It was a severe winter. Violent storms obliged some flights to turn around halfway across the Atlantic. On the evening of January 24, 1947, Beauvoir and Sartre went out to the airport at Orly. She was tense. Sartre kissed her and left. Then came the announcement that due to bad weather the flight would be postponed until the following evening. Beauvoir returned to Paris and spent the evening with Sartre and Bost, feeling as if she were floating between two worlds.
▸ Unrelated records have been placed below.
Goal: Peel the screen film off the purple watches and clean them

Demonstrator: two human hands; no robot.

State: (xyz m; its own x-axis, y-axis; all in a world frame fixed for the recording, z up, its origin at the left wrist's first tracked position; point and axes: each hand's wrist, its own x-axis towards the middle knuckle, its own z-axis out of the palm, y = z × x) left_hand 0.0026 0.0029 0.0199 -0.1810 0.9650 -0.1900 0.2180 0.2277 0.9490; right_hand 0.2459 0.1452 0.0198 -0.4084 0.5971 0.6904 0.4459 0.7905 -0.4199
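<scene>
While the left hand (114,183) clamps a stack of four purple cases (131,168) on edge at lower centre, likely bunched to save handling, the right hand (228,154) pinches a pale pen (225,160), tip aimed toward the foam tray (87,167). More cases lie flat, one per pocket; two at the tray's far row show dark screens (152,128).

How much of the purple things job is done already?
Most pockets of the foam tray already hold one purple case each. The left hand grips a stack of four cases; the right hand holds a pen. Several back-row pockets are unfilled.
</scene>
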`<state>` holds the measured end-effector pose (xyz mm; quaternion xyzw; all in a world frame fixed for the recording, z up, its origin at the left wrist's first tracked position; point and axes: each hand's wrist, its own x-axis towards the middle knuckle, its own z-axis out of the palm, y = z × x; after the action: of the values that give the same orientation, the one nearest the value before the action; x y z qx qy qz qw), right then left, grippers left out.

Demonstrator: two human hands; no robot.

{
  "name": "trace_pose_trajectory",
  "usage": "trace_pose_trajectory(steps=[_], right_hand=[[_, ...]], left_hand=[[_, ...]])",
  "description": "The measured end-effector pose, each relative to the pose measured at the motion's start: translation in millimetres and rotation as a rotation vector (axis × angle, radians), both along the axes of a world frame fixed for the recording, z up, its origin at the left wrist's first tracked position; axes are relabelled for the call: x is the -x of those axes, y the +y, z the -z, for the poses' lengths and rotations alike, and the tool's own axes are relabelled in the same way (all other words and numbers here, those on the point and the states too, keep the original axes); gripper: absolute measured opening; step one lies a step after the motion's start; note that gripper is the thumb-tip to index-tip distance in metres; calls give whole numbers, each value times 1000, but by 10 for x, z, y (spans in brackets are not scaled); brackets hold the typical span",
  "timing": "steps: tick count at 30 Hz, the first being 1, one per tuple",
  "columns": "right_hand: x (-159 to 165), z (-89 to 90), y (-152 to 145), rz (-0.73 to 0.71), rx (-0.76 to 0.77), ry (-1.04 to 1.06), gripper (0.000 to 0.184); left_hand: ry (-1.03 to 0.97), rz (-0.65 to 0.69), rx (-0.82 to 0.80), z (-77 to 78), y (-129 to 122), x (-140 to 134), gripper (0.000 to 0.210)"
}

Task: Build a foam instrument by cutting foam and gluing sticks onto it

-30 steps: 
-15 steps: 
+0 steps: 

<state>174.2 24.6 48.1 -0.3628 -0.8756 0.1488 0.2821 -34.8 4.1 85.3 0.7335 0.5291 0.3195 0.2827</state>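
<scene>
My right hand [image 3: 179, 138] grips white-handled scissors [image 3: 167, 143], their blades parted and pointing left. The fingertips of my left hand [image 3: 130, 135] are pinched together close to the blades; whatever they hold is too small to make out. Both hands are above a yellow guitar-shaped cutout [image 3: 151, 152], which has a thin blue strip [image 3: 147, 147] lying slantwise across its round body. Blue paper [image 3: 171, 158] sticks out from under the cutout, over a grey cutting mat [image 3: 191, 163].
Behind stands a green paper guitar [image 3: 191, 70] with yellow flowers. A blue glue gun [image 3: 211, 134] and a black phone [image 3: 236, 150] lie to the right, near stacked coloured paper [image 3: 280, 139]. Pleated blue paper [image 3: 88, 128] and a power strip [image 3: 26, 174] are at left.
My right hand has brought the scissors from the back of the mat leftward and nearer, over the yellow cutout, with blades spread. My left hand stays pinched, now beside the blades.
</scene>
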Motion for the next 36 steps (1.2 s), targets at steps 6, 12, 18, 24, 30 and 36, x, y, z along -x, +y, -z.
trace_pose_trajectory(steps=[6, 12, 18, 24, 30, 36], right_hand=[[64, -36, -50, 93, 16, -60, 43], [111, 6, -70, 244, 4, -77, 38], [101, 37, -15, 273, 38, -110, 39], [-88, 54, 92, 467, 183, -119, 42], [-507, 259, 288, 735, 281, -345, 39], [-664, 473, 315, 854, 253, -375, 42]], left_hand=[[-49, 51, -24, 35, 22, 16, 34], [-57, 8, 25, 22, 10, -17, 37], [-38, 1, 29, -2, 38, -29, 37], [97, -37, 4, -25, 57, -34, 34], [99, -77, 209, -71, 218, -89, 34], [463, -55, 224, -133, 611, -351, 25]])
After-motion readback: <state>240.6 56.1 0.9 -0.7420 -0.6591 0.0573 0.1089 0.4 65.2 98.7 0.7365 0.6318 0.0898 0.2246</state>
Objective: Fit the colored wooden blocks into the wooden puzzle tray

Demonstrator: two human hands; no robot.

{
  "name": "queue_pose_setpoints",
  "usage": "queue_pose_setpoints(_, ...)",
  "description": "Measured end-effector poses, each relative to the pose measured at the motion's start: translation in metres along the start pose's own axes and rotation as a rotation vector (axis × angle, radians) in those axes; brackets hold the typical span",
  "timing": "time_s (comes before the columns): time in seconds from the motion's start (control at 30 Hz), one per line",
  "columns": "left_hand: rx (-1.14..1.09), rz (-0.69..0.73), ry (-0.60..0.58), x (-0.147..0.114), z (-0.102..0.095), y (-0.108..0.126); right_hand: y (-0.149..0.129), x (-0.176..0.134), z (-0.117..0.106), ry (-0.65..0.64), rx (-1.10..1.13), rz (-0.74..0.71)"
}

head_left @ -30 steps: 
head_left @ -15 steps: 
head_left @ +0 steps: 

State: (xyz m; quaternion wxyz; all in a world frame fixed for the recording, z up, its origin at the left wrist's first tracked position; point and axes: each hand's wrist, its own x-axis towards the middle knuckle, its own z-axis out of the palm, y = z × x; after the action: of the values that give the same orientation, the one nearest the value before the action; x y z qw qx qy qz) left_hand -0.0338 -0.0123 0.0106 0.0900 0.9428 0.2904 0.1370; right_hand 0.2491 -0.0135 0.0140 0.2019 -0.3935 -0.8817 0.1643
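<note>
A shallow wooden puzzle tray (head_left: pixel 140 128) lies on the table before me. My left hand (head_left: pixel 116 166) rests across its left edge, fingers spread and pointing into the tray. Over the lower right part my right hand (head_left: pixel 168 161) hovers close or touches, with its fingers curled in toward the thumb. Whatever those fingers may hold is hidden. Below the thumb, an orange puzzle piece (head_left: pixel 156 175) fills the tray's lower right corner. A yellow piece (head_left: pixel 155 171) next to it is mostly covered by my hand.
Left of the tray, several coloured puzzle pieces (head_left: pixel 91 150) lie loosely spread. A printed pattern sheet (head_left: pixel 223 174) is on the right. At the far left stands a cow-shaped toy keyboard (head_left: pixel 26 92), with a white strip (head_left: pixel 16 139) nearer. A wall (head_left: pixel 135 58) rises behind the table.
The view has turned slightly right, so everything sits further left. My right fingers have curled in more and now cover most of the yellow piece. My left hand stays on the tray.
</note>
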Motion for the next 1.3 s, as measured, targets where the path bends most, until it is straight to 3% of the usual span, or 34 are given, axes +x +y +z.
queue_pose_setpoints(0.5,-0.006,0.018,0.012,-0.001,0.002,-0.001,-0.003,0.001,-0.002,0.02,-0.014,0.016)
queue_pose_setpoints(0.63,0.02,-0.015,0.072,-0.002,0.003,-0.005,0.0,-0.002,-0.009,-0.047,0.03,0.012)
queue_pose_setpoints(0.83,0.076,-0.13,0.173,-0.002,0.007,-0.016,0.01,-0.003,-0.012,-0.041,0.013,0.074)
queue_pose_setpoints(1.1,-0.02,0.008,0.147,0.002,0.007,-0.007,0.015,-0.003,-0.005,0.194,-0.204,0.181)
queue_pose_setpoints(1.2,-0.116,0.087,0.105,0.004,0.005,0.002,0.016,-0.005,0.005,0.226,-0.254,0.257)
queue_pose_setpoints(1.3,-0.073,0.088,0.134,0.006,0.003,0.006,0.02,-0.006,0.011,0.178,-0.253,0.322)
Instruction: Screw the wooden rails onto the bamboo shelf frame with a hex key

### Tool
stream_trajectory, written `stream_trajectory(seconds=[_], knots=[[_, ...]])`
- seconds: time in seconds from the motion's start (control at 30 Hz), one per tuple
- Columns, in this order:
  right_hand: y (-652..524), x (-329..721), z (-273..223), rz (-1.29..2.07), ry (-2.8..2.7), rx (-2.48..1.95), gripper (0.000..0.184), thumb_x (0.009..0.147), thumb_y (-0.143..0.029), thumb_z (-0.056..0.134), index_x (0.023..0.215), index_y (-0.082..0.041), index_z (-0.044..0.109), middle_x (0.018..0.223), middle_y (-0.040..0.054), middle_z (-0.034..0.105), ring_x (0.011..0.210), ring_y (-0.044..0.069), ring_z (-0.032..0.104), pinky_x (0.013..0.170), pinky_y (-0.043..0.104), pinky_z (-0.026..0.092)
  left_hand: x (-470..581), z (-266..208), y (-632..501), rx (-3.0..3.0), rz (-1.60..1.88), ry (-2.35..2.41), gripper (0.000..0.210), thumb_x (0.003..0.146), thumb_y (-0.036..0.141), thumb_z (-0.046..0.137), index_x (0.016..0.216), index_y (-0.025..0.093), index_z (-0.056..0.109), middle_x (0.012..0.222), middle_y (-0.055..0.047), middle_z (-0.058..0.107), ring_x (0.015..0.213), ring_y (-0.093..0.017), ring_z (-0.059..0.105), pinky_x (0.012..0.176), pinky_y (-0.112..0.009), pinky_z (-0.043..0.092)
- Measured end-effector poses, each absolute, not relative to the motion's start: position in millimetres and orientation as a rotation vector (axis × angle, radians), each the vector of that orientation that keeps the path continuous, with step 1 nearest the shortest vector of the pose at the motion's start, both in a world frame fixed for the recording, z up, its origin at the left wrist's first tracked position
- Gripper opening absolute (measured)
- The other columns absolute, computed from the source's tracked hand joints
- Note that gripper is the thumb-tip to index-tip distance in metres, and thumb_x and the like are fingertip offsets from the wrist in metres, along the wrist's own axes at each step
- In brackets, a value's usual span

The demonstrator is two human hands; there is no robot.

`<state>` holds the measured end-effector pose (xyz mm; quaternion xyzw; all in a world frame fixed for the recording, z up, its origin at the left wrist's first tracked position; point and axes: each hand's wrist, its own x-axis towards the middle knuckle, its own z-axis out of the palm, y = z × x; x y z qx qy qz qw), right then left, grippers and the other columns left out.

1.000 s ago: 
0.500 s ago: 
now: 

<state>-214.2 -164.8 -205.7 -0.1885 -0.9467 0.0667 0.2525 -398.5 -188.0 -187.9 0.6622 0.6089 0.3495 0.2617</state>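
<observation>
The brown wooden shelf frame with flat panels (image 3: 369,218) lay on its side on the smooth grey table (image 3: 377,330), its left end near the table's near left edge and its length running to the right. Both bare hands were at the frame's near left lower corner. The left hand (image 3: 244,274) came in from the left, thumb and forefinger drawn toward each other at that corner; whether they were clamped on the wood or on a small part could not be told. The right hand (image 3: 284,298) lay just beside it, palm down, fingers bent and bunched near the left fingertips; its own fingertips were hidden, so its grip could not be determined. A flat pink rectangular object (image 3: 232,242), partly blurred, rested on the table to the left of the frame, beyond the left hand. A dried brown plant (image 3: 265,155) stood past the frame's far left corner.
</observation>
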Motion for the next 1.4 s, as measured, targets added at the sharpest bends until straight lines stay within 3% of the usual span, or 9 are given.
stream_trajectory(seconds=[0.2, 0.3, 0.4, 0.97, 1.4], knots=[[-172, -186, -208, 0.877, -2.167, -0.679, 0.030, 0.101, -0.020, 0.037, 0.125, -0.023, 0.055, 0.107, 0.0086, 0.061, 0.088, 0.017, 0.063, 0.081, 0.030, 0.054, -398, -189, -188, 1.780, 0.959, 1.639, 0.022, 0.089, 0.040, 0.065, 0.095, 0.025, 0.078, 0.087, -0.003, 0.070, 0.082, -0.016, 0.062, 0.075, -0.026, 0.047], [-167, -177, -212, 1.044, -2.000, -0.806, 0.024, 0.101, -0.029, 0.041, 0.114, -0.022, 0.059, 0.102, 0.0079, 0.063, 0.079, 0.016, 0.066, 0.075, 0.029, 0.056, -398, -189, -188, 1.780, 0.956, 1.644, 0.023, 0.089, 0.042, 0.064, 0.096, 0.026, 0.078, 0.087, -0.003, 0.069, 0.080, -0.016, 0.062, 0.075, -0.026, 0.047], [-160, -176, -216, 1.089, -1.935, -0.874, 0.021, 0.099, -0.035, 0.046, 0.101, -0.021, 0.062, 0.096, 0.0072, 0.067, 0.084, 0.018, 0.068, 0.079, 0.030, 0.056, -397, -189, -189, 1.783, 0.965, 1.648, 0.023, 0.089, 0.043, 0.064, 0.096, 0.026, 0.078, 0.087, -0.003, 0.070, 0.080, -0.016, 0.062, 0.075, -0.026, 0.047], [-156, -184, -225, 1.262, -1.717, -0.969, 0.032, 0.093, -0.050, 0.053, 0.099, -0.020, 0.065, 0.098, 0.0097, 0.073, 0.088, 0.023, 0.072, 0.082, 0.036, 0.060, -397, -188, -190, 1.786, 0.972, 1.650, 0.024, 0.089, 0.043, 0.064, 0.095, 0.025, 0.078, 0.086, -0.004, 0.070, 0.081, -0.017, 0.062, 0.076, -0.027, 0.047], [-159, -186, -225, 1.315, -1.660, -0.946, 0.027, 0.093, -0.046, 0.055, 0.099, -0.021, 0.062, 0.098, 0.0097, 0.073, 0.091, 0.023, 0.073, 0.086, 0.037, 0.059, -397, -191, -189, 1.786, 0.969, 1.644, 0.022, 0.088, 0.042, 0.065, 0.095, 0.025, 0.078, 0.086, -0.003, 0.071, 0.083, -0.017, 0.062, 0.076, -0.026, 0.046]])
Twenty-four hours later, she was finally sitting in a forty-seat cargo plane. She opened her notebook. “Something is about to happen,” she wrote. “You can count the minutes in your life when something happens.”
55

The flight was long and tiring, with stops in the Azores and Newfoundland. Beauvoir was apprehensive, and takeoffs and landings were an ordeal. Her ears hurt, and her temples throbbed. She wrote to Sartre from the airport at Newfoundland. “Do you remember that hall where I'm writing to you, with its pale blue walls?…I find your tracks everywhere and that's another way of feeling how tightly joined we are…. I really feel I shan't be separated from you for an instant—nothing can separate us.”
56

On the descent into New York, Beauvoir felt frightened and queasy. The plane pitched. Peering out of the little round window, she could make out houses and streets. She told herself she would soon be walking down those streets. The woman next to her murmured that the engine was making an odd noise. The plane turned, leaning on one wing. Beauvoir thought: “I don't want to die. Not now. I don't want the lights to go out.” Then she felt the thud of the wheels touching the runway.

A woman from the French Cultural Services met Beauvoir at the airport, and the two of them had a lobster dinner, then Beauvoir deposited her suitcase in her midtown hotel room, and plunged alone into the Manhattan night. She walked down Broadway to Times Square. The streets were full of people. But she felt like a phantom. Nothing seemed quite real, and she was invisible in this crowd. On her previous travels—in Rome, Madrid, even in Francophone Africa—she still thought of Paris as the heart of the universe. No longer. This was another world.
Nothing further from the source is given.